Nach Giuseppe Contes Rücktritt: EU-Sorgenkind Italien droht monatelanges Chaos
Das Wichtigste in Kürze
- Seit dem Rücktritt von Matteo Renzi als Ministerpräsident kämpft Italien um eine neue Regierung.
- Nun ist auch Giuseppe Conte von Fünf-Sterne und Lega bei der Regierungsbildung gescheitert.
- Erneut wird ein Technokrat übergangsmässig mit der Regierungsbildung beauftragt.
- Verliererin der italienischen Misere ist auch die Europäische Union.
Italien versinkt erneut im Polit-Chaos: Nachdem Staatspräsident Sergio Mattarella für die Nominierung von Paolo Savona als Finanzminister sein Veto eingelegt hat, ist Giuseppe Conte frustriert von seinem Amt als designierter Ministerpräsident zurückgetreten. Damit ist die Populisten-Allianz der europakritischen Parteien Fünf-Sterne und Lega vorerst gescheitert.
Als stärkste Partei konnten die Sterne mit Koalitionspartner Lega letzte Woche ihren Wunschkandidaten als Regierungschef nominieren. Giuseppe Conte wurde daraufhin von Staatspräsident Mattarella beauftragt, die Regierung zu bilden. Für Koalitionspartner Lega war klar: In diese Regierung muss das Finanzministerium durch den Euro- und Deutschlandkritiker Paolo Savona besetzt werden. Für Sergio Mattarella eine unmögliche Personalie.
Nach dem Scheitern der Regierungsbildung Giuseppe Contes hat nun Mattarella einen Technokraten mit der Bildung einer Regierung beauftragt: Wirtschaftsexperte Carlo Cottarelli soll Italien aus der Krise führen. Der ehemalige Direktor beim Internationalen Währungsfonds soll das Land, bis es zu Neuwahlen kommt, mit einer Expertenregierung lenken.

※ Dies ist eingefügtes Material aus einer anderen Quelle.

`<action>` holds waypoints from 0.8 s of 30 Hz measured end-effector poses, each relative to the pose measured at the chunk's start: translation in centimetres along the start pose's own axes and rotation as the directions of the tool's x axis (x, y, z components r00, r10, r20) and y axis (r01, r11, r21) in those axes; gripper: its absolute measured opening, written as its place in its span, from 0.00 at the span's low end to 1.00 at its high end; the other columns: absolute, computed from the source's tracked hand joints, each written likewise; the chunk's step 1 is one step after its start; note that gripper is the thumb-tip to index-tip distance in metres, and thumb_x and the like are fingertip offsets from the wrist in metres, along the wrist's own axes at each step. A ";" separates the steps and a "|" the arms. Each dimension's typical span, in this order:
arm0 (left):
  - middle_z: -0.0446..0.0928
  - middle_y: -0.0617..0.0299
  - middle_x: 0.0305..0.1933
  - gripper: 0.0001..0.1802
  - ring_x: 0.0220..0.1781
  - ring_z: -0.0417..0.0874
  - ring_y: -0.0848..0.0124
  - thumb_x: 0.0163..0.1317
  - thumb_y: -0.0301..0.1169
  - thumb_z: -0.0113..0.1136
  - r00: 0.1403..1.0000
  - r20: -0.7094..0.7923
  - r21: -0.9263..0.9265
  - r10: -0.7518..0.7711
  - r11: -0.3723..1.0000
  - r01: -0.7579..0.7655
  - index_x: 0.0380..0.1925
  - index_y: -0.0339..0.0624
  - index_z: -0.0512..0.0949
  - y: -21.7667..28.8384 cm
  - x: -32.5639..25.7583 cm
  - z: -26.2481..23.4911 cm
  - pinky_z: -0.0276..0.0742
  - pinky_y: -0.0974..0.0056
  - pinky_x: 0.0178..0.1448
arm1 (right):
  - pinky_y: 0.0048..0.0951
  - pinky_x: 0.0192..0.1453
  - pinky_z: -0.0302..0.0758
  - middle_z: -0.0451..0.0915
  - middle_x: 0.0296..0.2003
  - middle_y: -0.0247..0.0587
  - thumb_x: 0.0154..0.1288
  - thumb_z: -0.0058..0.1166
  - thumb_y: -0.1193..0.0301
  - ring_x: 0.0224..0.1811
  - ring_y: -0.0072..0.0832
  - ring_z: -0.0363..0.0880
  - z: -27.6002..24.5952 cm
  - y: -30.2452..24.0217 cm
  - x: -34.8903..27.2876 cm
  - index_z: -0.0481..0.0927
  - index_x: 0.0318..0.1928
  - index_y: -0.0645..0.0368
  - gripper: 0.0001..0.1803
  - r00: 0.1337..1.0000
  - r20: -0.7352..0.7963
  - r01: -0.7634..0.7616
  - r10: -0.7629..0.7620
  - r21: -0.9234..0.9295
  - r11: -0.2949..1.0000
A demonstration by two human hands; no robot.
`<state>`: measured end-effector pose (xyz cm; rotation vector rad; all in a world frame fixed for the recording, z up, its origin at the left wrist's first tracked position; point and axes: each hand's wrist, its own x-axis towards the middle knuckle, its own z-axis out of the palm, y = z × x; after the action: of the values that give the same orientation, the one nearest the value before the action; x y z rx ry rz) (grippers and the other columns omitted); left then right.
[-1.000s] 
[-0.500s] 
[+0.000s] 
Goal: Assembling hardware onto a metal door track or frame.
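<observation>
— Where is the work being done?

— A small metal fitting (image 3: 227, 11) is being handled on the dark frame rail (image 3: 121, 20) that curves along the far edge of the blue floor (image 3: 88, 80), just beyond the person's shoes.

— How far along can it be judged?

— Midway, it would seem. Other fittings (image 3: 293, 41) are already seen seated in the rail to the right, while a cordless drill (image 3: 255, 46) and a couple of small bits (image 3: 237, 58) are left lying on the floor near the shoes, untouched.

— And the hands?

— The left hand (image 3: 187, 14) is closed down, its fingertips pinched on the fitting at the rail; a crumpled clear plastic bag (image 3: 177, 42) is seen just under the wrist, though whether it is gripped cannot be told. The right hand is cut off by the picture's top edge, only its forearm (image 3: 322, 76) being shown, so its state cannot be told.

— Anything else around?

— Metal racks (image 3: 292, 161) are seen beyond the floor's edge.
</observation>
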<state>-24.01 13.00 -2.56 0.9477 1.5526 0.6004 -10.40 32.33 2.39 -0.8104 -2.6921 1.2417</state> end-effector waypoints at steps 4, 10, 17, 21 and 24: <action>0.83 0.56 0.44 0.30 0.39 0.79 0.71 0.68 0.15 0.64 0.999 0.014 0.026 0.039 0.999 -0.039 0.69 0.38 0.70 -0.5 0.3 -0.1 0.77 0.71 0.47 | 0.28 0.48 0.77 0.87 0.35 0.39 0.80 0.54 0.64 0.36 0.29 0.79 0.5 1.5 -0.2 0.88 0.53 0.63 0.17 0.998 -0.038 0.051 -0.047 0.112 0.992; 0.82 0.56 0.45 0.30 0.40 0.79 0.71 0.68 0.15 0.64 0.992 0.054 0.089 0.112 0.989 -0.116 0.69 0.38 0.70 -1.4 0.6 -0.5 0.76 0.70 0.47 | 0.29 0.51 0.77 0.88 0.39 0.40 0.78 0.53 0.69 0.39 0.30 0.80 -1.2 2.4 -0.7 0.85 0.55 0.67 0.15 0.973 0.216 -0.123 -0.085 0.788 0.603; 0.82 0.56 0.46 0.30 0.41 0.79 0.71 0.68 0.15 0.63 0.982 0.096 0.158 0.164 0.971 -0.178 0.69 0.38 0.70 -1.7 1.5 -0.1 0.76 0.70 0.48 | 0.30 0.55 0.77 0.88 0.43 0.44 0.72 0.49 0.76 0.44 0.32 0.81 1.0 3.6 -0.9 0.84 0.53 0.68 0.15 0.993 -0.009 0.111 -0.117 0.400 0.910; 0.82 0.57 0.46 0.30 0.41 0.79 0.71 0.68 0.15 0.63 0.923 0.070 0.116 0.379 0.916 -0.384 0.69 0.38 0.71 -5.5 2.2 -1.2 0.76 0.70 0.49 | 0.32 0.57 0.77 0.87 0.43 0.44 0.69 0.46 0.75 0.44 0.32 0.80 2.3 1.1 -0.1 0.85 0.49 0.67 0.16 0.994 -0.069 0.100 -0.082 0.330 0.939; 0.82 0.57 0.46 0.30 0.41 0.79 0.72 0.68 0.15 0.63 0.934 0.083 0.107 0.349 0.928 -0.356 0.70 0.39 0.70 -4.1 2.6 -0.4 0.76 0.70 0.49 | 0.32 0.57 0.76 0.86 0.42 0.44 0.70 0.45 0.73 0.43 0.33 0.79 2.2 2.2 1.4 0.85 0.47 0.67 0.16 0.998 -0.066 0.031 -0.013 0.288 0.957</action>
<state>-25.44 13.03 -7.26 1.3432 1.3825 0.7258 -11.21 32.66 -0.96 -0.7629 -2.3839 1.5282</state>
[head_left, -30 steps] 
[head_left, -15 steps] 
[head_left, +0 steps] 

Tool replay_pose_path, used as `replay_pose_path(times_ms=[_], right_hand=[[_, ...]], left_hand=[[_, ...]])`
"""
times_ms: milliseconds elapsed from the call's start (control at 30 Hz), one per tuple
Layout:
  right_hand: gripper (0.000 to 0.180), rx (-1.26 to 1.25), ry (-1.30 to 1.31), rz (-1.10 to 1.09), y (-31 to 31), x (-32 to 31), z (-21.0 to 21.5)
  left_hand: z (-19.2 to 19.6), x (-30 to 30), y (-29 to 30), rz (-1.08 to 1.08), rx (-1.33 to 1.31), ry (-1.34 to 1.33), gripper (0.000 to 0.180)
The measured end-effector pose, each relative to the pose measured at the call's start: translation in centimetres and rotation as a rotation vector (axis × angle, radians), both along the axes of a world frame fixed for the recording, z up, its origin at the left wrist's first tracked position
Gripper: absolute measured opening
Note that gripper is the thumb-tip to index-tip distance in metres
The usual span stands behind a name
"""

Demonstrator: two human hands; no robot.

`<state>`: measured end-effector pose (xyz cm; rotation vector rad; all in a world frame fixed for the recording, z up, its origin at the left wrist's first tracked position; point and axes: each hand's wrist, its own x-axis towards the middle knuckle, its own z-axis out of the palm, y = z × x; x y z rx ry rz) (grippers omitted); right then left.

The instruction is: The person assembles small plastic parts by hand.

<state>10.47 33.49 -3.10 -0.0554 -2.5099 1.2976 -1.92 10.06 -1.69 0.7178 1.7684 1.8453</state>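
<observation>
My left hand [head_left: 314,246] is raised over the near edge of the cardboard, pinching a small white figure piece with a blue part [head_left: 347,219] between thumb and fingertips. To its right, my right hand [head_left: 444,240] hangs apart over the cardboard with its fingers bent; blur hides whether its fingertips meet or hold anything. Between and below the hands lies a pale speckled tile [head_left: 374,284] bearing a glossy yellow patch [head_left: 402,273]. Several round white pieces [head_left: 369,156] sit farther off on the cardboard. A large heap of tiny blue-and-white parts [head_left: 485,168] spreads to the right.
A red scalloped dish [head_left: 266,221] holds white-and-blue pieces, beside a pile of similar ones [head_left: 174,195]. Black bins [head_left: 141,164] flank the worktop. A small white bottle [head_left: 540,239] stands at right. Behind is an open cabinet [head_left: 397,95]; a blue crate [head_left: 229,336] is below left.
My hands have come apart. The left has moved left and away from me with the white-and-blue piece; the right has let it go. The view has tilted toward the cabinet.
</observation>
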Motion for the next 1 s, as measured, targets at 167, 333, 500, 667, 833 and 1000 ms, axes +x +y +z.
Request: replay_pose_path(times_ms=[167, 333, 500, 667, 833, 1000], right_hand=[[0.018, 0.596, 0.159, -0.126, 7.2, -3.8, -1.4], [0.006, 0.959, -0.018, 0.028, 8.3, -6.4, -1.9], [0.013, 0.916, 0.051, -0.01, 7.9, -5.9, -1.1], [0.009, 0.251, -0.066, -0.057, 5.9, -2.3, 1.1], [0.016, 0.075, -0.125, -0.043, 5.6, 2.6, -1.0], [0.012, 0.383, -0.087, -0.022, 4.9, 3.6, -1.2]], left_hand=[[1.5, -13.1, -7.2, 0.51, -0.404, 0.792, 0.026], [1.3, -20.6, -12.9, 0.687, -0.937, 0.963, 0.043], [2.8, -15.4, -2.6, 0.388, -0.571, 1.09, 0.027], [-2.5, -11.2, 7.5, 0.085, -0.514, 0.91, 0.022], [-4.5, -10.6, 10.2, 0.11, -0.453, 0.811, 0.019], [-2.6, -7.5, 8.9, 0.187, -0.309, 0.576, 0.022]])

Opposition gegen Technokratenregierung
Kein Wunder sind die beiden Parteien Sterne und Lega nun wütend auf den Staatspräsidenten. Sie kündigten ihre Opposition gegen eine «Technokratenregierung» an. Und Sterne-Parteivorsitzende Luigi Di Maio verlangte gar die Amtsenthebung von Mattarella.
Lega-Chef Matteo Salvini lehnte dies vorerst noch ab: «Wir müssen ruhig bleiben», sagte Salvini in einem Interview am Montag. «Einige Dinge sollte man nicht tun, wenn man wütend ist.»
EU als Verlierer
Ein Verlierer der italienischen Misere stand zum Vornherein bereits fest: die Europäische Union. Hätte Mattarella bei der Personalie Paolo Savona nicht sein Veto eingelegt, hätte sich die EU mit einem EU-kritischen, italienischen Finanzminister befassen müssen. Nun aber herrscht im EU-Sorgenkind Italien erneut monatelanges Chaos. Neuwahlen wird es wohl frühestens im Oktober geben.
Lega und Sterne hingegen sind nun lachende Dritte: Obwohl sie bei der Regierungsbildung aussen vor gelassen werden, sorgen sie beim gemeinsamen Feindbild EU erneut für Bauchschmerzen. Und wahrscheinlich ist auch, dass sie bei Neuwahlen noch mehr Wähleranteile gewinnen werden.
Verfassungsreform
Ursprung der italienischen Misere ist jedoch nicht die unheilig anmutende Koalition der eher linksgerichteten Fünf-Sterne mit der rechtspopulistischen Lega, sondern das Scheitern des Verfassungsreferendums im Dezember 2016. Die Reform hatte vorgesehen, den italienischen Senat zu entmachten und das ewige Hin und Her zwischen den beiden gleich starken Kammern aufzuheben. Die Regierung hätte dann endlich wichtige Reformen angehen können.
In vielen politischen Kreisen war schon damals klar: Damit Italien endlich vom Fleck kommt, ist eine Verfassungsreform nötig. Doch die Brechstangentaktik des damaligen sozialdemokratischen Ministerpräsidenten Matteo Renzi sorgte im Land für Unmut. Er hatte seinen Posten als Regierungschef an das Verfassungsreferendum gekoppelt.
Bei der Volksbefragung stimmten wohl viele Italiener gegen das Referendum, einfach weil sie Renzi loswerden wollten. Italien wählte schon damals den Stillstand.